BACK IN THE HOUSE — “Ryan struggles on Dreamers as GOP fractures,” by Rachael Bade and John Bresnahan: “Speaker Paul Ryan is struggling to come up with a game plan on immigration – and staring down a conservative backlash if he makes the wrong step.

“The Wisconsin Republican is under increasing pressure from hard-liners in the House Freedom Caucus to put a conservative Dreamer solution on the House floor. Chairman Mark Meadows said Wednesday that while he didn’t think there was talk about replacing Ryan at the moment, ‘there are certainly new conversations that would involve new leadership.’ ‘I can say that it is a defining moment for this speaker: If he gets it wrong, it will have consequences for him, but it will also have consequences for the rest of the Republican Party,’ Meadows told reporters.

“But many moderate Republicans are not on board with the conservative proposal, offered by House Judiciary Committee Chairman Bob Goodlatte (R-Va.). It does not provide a pathway to citizenship for hundreds of thousands of young undocumented immigrants and includes a controversial provision to force employers to verify the legal status of their employees. In fact, GOP leaders are far from the 218 votes needed to pass it, according to multiple senior Republican sources familiar with the results of a tentative vote count Wednesday. And the speaker has told some members privately that he does not want to put the bill up for a roll call unless it can pass.”

HMM … THE END OF THE FREEDOM CAUCUS? — BEN WHITE talked with REP. MARK MEADOWS (R-N.C.) for his latest POLITICO Money podcast.
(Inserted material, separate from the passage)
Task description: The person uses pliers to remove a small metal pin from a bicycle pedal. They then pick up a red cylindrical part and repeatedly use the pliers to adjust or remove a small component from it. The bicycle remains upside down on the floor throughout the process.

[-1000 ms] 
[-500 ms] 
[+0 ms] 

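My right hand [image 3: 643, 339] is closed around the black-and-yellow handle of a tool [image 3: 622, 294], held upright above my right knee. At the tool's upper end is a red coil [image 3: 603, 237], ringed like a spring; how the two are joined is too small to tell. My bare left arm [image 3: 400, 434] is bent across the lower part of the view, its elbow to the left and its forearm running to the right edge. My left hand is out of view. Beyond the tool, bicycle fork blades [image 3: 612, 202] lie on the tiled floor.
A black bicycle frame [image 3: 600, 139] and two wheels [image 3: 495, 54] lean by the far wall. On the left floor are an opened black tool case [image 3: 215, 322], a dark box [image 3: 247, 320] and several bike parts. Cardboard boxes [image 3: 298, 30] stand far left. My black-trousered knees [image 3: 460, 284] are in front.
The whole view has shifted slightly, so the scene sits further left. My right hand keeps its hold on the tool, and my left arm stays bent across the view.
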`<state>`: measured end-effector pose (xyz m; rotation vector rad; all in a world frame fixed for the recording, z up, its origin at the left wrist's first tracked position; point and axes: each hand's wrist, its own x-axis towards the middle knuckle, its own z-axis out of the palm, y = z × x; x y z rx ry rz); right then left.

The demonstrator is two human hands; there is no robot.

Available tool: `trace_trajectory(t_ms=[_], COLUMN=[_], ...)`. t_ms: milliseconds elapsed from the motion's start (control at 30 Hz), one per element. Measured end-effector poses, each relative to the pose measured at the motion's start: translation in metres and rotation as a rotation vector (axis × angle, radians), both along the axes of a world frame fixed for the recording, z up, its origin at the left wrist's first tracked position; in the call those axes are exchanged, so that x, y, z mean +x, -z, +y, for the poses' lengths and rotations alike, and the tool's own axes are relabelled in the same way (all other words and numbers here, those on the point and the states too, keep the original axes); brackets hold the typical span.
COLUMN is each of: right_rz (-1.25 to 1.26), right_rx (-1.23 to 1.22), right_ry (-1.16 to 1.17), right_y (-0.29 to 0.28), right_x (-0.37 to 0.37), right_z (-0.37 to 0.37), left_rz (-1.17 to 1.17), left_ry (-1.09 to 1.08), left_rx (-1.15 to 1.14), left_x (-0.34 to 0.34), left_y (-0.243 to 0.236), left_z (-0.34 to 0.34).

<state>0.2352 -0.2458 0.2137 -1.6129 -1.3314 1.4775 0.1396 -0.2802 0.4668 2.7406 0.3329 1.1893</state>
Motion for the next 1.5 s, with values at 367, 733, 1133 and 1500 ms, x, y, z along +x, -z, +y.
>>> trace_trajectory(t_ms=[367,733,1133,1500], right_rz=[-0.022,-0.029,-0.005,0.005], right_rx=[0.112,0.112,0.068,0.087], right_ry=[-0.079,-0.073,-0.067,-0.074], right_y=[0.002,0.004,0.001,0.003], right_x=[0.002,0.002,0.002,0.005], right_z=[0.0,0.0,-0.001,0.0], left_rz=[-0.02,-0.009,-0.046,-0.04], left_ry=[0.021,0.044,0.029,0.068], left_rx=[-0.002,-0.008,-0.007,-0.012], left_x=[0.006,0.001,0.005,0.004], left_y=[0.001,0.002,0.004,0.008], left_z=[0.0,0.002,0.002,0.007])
Meadows said he’s more hopeful now that the GOP can retain the House given improved poll numbers. But he said if they don’t, it could spell the end of the Freedom Caucus.

“Certainly if we are in the minority the Freedom Caucus becomes less influential," he said. “The Freedom Caucus when you are in the majority has an out-weighted influence here on Capitol Hill. In the minority I don’t see that as being a direct correlation to power because everybody can be unified and be against something when you are in the minority.” Listen and subscribe to the full podcast

— HUFFPO’S MATT FULLER on MEADOWS: "In an interview in his office Wednesday afternoon, Meadows said he wasn’t threatening Ryan, but intimated that there very well could be repercussions for the speaker if he moves forward with an immigration bill conservatives don’t like.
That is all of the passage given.